Black Mirror: The Waldo Moment

Antes de que se estrenara la tercera temporada de Black Mirror -de la que todavía no tengo visionado ni criterio-, The Waldo Moment era el episodio peor valorado por los seguidores del serial. Sobre la aventura electoral del dibujo animado existía un consenso del cual yo también era partícipe y abajofirmante. Había algo que no encajaba, que se salía del molde perturbador de las otras historias. Hoy que he vuelto a reencontrarme con el osito Waldo, y con su José Luis Moreno en las sombras, he creído comprender las razones del experimento fallido. The Waldo Moment es el único episodio que no va más allá de nuestro tiempo. El único que no es futurista ni distópico, porque su denuncia ya está aquí, instalada entre nosotros, y ya no produce miedo ni inquietud. Aunque sí algo de tristeza.

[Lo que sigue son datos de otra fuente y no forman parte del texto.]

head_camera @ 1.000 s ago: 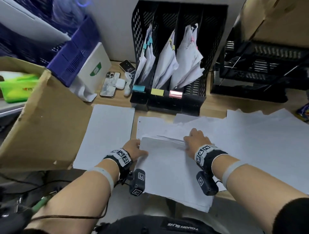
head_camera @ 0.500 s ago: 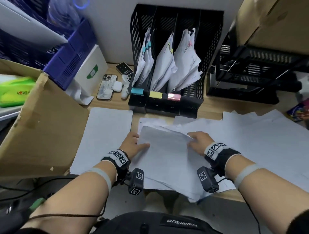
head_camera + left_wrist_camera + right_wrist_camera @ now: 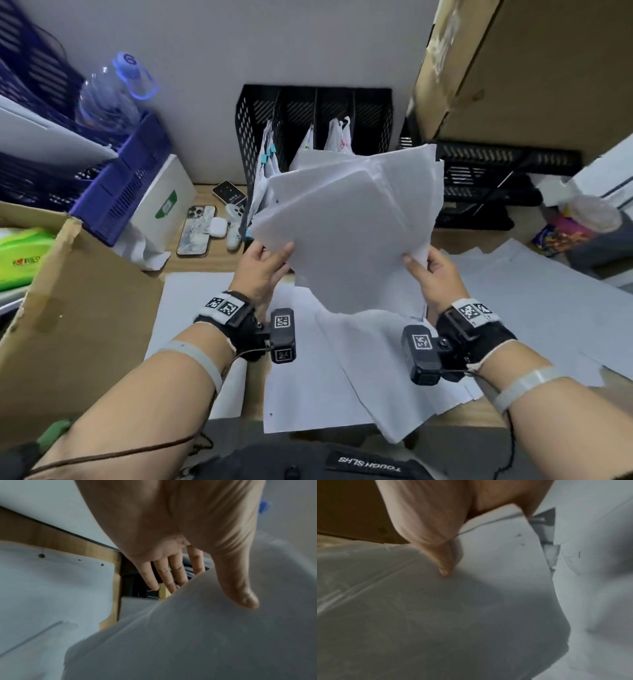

    El mensaje de Charlie Brooker viene a ser algo así como: "Llegará un día en que el votante será tan superficial, tan ignorante, tan desapegado de los temas que le conciernen, que preferirá votar a un dibujo animado que sólo dice tonterías, y que se saca la pirula para provocar la carcajada, antes que confiar en un político razonable que hable sobre tasas de impuestos, o sobre degradación medioambiental". Pero ese día ya esta aquí. Ya estaba aquí hace tres años, cuando Waldo dio el salto a la pantalla. Ya casi no existen políticos "de carne y hueso" en los que confiar. Ellos sí, verdaderas caricaturas, verdaderos muñecos de guiñol. No tenemos que prevenirnos, ni que prepararnos, para la advertencia sociológica de Charlie Brooker. Waldo no es el asteroide que chocará, ni la máquina que desobedecerá, ni el virus que nos barrerá. Ya vivimos inmersos en esta pelea, en esta desesperación. El votante ya no sabe lo que vota, y se deja seducir por cualquier chiquilicuatre que se cuela en Eurovisión. Los referéndums de este mismo año, en nuestra patria, y en patrias ajenas, son la prueba fehaciente de que Waldo, y los otros Waldos, ya triunfan en las elecciones soltando paridas y proponiendo gilipolleces. Y sacándose la minga de vez en cuando. Viva la democracia. La famosa sentencia de Winston Churchill cada vez tiene menos validez.